» **Problem**: The whole of the data, every line, should come back exactly the same.
(Beginning of Data below)
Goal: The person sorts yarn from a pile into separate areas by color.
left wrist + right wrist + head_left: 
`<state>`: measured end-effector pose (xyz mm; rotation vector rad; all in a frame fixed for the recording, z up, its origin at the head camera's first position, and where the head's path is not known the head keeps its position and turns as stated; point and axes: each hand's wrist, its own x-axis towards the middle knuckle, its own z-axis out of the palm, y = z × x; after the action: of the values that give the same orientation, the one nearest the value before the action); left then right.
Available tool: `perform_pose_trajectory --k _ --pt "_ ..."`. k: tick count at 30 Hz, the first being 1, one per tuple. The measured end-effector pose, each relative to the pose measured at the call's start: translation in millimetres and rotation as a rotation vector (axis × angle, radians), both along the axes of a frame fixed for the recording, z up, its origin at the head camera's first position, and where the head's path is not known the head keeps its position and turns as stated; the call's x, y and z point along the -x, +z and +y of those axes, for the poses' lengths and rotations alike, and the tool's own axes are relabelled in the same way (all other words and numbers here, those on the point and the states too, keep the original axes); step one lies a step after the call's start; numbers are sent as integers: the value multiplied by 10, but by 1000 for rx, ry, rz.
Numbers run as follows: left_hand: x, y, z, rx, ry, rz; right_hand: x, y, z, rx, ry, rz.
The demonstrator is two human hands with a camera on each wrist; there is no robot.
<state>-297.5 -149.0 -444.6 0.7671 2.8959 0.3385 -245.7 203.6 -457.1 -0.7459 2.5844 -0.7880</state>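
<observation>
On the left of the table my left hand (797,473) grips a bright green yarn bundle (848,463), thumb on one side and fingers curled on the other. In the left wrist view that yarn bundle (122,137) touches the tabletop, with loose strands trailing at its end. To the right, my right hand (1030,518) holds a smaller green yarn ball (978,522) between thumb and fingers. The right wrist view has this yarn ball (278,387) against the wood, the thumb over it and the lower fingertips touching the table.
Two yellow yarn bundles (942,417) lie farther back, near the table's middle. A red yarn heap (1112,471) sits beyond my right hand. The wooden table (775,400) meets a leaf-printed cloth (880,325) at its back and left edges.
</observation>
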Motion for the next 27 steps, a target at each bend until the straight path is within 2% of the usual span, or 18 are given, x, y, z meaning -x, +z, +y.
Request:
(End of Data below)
» **Answer to this problem**:
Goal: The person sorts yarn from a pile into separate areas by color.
left wrist + right wrist + head_left: 
`<state>`: measured end-effector pose (xyz mm; rotation vector rad; all in a frame fixed for the recording, z up, its origin at the head camera's first position, and where the head's path is not known the head keeps its position and turns as stated; point and axes: each hand's wrist, its own x-axis towards the middle knuckle, its own z-axis out of the palm, y = z × x; after the action: of the values that give the same orientation, the one nearest the value before the action); left then right.
Available tool: `perform_pose_trajectory --k _ --pt "_ ..."`. k: tick count at 30 Hz, the first being 1, one per tuple. The measured end-effector pose, each relative to the pose measured at the call's start: translation in millimetres and rotation as a rotation vector (axis × angle, radians), both along the axes of a frame fixed for the recording, z up, its origin at the head camera's first position, and where the head's path is not known the head keeps its position and turns as stated; the call's x, y and z point along the -x, +z and +y of those axes, for the poses' lengths and rotations alike, and the tool's own axes are relabelled in the same way (all other words and numbers here, those on the point and the states too, keep the original axes); step one lies a step after the call's start; numbers are sent as integers: the value multiplied by 10, but by 1000 for rx, ry, rz.
Numbers run as follows: left_hand: x, y, z, rx, ry, rz; right_hand: x, y, z, rx, ry, rz.
The demonstrator is two human hands with a camera on each wrist; there is no robot.
<state>-297.5 -149.0 -444.6 0.7671 2.8959 0.3385 -245.7 203.6 -457.1 -0.7459 2.5844 -0.7880</state>
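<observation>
On the left of the table my left hand (797,473) grips a bright green yarn bundle (848,463), thumb on one side and fingers curled on the other. In the left wrist view that yarn bundle (122,137) touches the tabletop, with loose strands trailing at its end. To the right, my right hand (1030,518) holds a smaller green yarn ball (978,522) between thumb and fingers. The right wrist view has this yarn ball (278,387) against the wood, the thumb over it and the lower fingertips touching the table.
Two yellow yarn bundles (942,417) lie farther back, near the table's middle. A red yarn heap (1112,471) sits beyond my right hand. The wooden table (775,400) meets a leaf-printed cloth (880,325) at its back and left edges.
</observation>
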Motion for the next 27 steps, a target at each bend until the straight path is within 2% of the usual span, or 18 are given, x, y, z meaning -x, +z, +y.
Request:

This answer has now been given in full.